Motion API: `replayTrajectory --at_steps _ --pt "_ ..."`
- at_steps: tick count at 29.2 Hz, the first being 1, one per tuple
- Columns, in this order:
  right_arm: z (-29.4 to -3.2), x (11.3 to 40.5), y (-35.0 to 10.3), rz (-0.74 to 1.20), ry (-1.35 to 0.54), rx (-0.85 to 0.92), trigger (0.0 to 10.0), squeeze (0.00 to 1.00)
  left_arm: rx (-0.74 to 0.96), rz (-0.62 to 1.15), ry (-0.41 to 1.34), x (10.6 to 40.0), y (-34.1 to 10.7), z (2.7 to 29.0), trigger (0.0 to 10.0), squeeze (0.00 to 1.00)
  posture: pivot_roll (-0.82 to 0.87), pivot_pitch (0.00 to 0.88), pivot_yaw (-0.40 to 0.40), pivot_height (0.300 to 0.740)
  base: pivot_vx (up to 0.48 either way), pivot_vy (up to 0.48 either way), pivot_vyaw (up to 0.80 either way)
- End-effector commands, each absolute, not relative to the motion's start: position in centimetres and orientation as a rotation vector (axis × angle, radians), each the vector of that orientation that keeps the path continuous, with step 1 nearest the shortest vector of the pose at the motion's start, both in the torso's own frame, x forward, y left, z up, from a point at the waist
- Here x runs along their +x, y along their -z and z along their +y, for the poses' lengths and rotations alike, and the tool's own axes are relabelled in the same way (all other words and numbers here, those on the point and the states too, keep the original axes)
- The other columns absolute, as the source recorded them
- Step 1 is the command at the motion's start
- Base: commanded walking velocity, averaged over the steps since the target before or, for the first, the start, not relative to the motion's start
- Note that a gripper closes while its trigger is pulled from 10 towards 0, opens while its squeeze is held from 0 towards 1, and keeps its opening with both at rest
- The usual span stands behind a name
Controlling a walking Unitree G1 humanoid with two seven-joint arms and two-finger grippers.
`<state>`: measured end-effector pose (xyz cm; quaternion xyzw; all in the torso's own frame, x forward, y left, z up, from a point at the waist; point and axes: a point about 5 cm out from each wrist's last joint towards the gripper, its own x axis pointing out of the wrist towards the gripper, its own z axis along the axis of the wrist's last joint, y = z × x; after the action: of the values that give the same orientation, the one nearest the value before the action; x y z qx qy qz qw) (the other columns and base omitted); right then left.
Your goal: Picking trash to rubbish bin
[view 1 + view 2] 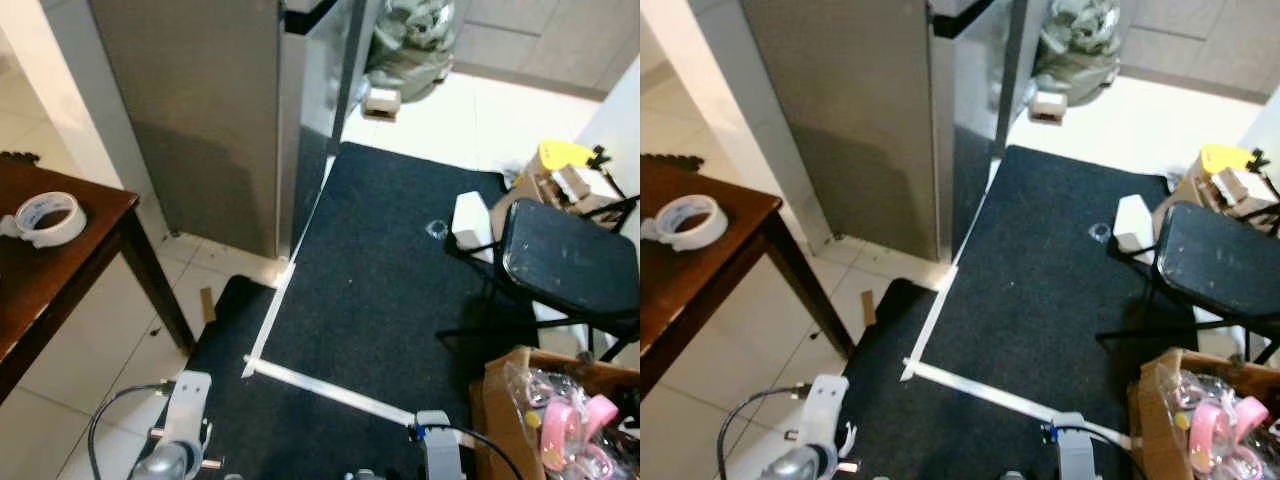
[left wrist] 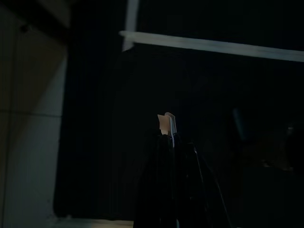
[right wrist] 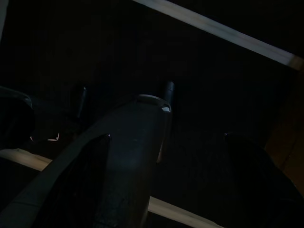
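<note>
**Robot standing over the dark mat, both arms low, trash still to be reached.**
Eye views: a small box (image 1: 382, 101) lies on the floor beside the bagged bin (image 1: 410, 40). Left wrist view: left claw (image 2: 167, 124) clenched on a pale scrap (image 2: 164, 123). Right wrist view: right claw's state cannot be told.

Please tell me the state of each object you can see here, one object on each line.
Tape roll: lying flat on the wooden table.
Folding chair: unfolded, seat bare.
Cardboard box: open, holding plastic-wrapped items.
Small box: on the tiles.
Left gripper: shut, hanging low.
</note>
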<state>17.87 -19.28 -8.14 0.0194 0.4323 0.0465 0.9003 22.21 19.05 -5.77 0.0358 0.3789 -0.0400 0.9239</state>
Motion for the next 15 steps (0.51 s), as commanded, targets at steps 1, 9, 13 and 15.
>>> replayTrajectory --at_steps 1,9,13,15 --pt "-19.80 16.82 8.60 0.933 -0.078 0.040 10.0 0.00 0.062 0.806 0.075 21.54 6.23 19.07 10.0 0.00 0.00 0.177 -0.032 0.740 0.000 0.000 0.00" --pt "-19.81 16.81 8.60 0.933 -0.078 0.041 10.0 0.00 0.079 0.790 0.076 21.66 6.08 19.24 10.0 0.00 0.01 0.177 -0.028 0.740 0.000 0.000 0.00" --pt "-19.84 16.67 8.66 0.935 -0.075 0.043 10.0 0.00 0.086 0.782 0.080 21.69 6.03 19.26 10.0 0.00 0.01 0.180 -0.023 0.740 0.000 0.000 0.00" --pt "-19.91 16.61 8.66 0.931 -0.070 0.038 10.0 0.00 0.109 0.768 0.086 21.75 5.94 19.26 10.0 0.00 0.01 0.173 -0.025 0.740 0.000 0.000 0.00"
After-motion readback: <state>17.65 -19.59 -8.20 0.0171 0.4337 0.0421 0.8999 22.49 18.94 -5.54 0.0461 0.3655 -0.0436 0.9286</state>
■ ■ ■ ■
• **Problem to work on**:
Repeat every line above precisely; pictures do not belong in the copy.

• **Solution to this task**:
Motion API: `replayTrajectory --at_steps _ --pt "_ ..."`
- at_steps: tick count at 29.2 Hz, the first being 1, one per tuple
- Columns, in this order:
  right_arm: z (-29.4 to -3.2), x (11.3 to 40.5), y (-35.0 to 10.3), rz (-0.74 to 1.20), ry (-1.35 to 0.54), rx (-0.85 to 0.92), trigger (0.0 to 10.0), squeeze (0.00 to 1.00)
  left_arm: rx (-0.74 to 0.96), rz (-0.62 to 1.15), ry (-0.41 to 1.34), x (10.6 to 40.0), y (-34.1 to 10.7), z (2.7 to 29.0), trigger (0.0 to 10.0), squeeze (0.00 to 1.00)
  posture: pivot_roll (-0.82 to 0.87), pivot_pitch (0.00 to 0.88), pivot_yaw (-0.40 to 0.40), pivot_height (0.300 to 0.740)
  base: pivot_vx (up to 0.48 either way), pivot_vy (up to 0.48 either way), pivot_vyaw (up to 0.80 either way)
- End-effector commands, each absolute, not relative to the motion's start: position in centimetres and orientation as a rotation vector (axis × angle, radians), each the vector of that orientation that keeps the path continuous, with step 1 nearest the shortest vector of the pose at the motion's start, both in the torso's own frame, x forward, y left, z up, from a point at the waist
- Here x runs along their +x, y along their -z and z along their +y, for the poses' lengths and rotations alike, and the tool's own axes are relabelled in the same way (all other words and numbers here, those on the point and the states too, keep the original axes)
- The other columns absolute, as the source recorded them
- Step 1 is the command at the motion's start
- Base: commanded walking velocity, averaged over the steps since the target before or, for the first, the start, not relative to the motion's start
- Note that a gripper closes while its trigger is pulled from 10 towards 0, opens while its squeeze is held from 0 towards 1, and keeps its opening with both at rest
- The usual span stands behind a name
Controlling a walking Unitree G1 humanoid with two seven-joint arms and two-finger grippers.
`<state>`: measured end-effector pose (xyz cm; quaternion xyzw; all in the torso's own frame, x forward, y left, z up, from a point at the waist; point and axes: a point about 5 cm out from each wrist's last joint towards the gripper, its own x axis pointing out of the wrist towards the gripper, its own z axis along the axis of the wrist's last joint, y = z × x; after the action: of the values that give the same orientation, the one nearest the value before the action; x y z qx qy qz qw) (the other columns and base omitted); right then left.
Your goal: Picking trash to rubbish bin
[view 1 + view 2] 
[left wrist] 
[right wrist] 
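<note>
**Robot standing over the dark mat, both arms low, trash still to be reached.**
Eye views: a small box (image 1: 382, 101) lies on the floor beside the bagged bin (image 1: 410, 40). Left wrist view: left claw (image 2: 167, 124) clenched on a pale scrap (image 2: 164, 123). Right wrist view: right claw's state cannot be told.

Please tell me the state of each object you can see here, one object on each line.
Tape roll: lying flat on the wooden table.
Folding chair: unfolded, seat bare.
Cardboard box: open, holding plastic-wrapped items.
Small box: on the tiles.
Left gripper: shut, hanging low.
</note>
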<state>17.87 -19.28 -8.14 0.0194 0.4323 0.0465 0.9003 22.21 19.05 -5.77 0.0358 0.3789 -0.0400 0.9239</state>
Motion for the next 15 steps (0.51 s), as commanded, targets at steps 1, 9, 13 and 15.
>>> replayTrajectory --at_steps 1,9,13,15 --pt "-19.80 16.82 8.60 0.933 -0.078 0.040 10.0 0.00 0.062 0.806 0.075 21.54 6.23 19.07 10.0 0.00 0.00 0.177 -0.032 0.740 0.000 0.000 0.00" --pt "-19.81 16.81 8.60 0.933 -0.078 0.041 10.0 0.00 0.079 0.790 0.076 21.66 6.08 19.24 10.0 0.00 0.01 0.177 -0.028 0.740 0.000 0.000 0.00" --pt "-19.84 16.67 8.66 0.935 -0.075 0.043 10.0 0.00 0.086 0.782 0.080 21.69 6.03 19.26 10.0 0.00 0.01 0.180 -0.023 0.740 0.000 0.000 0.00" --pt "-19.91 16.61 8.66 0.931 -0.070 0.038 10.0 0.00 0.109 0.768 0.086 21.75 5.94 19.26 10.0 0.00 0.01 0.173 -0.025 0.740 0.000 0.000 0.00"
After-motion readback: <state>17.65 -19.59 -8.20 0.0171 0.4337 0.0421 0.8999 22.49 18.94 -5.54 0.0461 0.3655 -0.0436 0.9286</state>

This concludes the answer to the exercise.